▶ [ASSIGNMENT]:
Write out the entries below exactly, from the first line to the one with "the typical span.", both ends included.

===== RECORDS FOR THIS TASK =====

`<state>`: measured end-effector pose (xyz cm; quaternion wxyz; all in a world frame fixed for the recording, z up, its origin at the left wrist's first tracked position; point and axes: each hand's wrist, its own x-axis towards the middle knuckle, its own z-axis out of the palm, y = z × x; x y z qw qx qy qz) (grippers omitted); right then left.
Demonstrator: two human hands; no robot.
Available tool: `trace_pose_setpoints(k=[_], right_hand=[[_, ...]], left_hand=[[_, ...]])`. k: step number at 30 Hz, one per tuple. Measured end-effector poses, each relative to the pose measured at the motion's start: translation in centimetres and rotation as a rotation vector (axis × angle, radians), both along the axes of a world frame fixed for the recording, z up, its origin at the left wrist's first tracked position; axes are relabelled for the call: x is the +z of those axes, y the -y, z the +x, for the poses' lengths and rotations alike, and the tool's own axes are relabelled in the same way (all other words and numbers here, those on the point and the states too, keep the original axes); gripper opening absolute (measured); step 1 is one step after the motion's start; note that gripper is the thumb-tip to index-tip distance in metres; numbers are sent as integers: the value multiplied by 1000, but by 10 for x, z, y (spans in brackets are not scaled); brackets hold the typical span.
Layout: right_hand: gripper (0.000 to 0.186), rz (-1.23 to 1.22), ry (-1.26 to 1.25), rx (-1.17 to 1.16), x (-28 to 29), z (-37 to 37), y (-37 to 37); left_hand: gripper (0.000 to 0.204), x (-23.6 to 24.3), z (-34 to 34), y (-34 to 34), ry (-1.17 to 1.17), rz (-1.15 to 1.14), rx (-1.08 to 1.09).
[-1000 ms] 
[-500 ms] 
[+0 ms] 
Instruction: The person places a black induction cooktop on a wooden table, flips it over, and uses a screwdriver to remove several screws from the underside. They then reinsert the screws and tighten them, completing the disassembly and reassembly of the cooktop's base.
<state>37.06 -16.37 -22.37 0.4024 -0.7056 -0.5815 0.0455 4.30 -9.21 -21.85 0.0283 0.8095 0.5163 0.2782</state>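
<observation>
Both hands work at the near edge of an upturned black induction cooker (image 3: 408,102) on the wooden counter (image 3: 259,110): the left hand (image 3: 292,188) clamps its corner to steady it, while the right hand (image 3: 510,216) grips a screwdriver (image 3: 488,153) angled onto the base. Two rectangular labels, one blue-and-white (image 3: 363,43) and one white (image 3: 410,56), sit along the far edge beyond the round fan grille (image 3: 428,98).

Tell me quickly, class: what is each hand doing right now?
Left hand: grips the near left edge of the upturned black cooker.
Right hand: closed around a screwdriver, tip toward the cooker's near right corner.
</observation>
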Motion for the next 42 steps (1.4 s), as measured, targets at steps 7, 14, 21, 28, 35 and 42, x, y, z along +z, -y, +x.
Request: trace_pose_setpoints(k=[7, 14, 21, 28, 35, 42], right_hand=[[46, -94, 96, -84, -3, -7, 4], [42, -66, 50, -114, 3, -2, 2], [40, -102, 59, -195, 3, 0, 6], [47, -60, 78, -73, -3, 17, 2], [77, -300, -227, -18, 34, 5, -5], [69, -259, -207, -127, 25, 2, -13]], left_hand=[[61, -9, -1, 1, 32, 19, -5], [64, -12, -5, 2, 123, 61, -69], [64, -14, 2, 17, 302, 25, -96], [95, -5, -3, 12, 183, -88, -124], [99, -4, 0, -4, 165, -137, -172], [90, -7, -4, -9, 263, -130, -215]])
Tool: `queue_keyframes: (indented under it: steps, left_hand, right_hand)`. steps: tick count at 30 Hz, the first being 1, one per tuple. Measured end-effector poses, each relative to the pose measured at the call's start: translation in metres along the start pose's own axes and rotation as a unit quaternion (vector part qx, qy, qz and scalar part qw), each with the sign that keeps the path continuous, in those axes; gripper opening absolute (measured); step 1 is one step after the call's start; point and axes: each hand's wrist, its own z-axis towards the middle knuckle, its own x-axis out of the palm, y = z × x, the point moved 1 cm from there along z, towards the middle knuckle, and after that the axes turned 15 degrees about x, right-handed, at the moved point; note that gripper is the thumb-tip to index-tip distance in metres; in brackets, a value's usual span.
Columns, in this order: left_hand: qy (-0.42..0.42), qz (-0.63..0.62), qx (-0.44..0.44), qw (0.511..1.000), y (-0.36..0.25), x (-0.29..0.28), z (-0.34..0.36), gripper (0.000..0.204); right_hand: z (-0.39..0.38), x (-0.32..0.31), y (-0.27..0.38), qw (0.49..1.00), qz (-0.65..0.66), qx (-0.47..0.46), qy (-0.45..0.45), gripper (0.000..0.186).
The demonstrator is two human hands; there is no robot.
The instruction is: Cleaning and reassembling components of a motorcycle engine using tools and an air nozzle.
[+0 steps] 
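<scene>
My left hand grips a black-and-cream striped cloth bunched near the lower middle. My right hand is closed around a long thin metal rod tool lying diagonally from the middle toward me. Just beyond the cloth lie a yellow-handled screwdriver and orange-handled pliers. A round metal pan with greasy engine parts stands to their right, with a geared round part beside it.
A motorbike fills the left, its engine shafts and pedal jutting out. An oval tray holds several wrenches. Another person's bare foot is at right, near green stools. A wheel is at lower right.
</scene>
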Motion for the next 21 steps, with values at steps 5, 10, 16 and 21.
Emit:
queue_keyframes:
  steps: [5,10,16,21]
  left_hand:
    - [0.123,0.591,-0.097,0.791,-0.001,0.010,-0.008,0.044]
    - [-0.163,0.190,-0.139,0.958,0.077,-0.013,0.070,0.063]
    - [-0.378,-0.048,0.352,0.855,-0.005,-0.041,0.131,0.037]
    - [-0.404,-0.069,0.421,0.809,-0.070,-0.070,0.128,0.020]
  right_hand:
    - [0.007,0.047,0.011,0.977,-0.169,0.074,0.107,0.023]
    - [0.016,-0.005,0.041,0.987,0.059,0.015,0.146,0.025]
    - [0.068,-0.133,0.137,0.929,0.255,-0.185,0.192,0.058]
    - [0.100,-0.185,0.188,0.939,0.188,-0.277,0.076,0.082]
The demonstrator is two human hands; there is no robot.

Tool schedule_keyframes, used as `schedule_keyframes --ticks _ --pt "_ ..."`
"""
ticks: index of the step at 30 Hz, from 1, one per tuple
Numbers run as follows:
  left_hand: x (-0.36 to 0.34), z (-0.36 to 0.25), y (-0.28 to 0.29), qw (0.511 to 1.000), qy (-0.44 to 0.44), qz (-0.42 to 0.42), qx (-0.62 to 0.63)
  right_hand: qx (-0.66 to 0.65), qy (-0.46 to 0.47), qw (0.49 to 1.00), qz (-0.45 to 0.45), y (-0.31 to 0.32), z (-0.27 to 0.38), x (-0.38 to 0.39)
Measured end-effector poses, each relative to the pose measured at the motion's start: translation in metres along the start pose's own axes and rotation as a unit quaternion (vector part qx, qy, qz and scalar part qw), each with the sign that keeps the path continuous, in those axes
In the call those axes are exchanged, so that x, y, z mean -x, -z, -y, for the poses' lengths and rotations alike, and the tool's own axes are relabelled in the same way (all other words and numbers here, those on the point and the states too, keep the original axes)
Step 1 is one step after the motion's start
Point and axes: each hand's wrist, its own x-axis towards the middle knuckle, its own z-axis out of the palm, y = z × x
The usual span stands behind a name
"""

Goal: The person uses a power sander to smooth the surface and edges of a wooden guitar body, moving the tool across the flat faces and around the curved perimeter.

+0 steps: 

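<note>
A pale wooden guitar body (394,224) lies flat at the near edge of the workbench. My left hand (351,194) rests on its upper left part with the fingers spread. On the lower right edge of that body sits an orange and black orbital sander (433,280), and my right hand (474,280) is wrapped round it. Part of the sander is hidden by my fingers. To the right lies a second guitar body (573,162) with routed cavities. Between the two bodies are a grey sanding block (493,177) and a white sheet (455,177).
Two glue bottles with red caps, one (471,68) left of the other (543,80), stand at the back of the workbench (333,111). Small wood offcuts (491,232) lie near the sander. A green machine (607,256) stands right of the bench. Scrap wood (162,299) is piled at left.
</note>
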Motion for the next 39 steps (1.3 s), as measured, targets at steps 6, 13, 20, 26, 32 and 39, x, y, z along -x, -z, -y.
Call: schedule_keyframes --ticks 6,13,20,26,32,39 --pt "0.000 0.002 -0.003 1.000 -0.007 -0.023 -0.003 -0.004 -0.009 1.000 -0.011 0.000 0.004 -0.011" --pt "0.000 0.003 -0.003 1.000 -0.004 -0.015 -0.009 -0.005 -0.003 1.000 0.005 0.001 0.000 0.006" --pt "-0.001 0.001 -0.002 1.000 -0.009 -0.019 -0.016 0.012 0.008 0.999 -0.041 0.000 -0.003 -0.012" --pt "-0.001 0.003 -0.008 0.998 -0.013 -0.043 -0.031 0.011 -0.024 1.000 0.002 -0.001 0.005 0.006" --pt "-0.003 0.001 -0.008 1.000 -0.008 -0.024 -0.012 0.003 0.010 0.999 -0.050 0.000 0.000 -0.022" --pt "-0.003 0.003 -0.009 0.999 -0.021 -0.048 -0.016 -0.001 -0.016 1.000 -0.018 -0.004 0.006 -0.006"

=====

▶ [OUTPUT OF THE TASK]:
`<state>`: measured end-effector pose (xyz cm; quaternion wxyz; all in a world frame fixed for the recording, z up, its origin at the left wrist's first tracked position; point and axes: each hand's wrist, its own x-axis towards the middle knuckle, its own z-axis out of the palm, y = z × x; x y z qw qx qy qz) (grippers omitted); right then left.
Demonstrator: two human hands; no robot.
Available tool: `trace_pose_setpoints(k=[_], right_hand=[[_, ...]], left_hand=[[_, ...]])`. k: step number at 30 Hz, one per tuple. Measured end-effector poses, each relative to the pose measured at the motion's start: translation in centimetres and rotation as a rotation vector (axis × angle, radians), both along the axes of a world frame fixed for the recording, z up, its origin at the left wrist's first tracked position; axes are relabelled for the call: x is the +z of those axes, y the -y, z the +x, for the poses' lengths and rotations alike, and the tool's own axes are relabelled in the same way (all other words and numbers here, those on the point and the states too, keep the original axes); gripper opening absolute (measured); step 1 is one step after the motion's start; note that gripper is the thumb-tip to index-tip distance in metres; numbers are sent as integers: the value multiplied by 1000, but by 10 for x, z, y (spans in brackets are not scaled); brackets hold the typical span.

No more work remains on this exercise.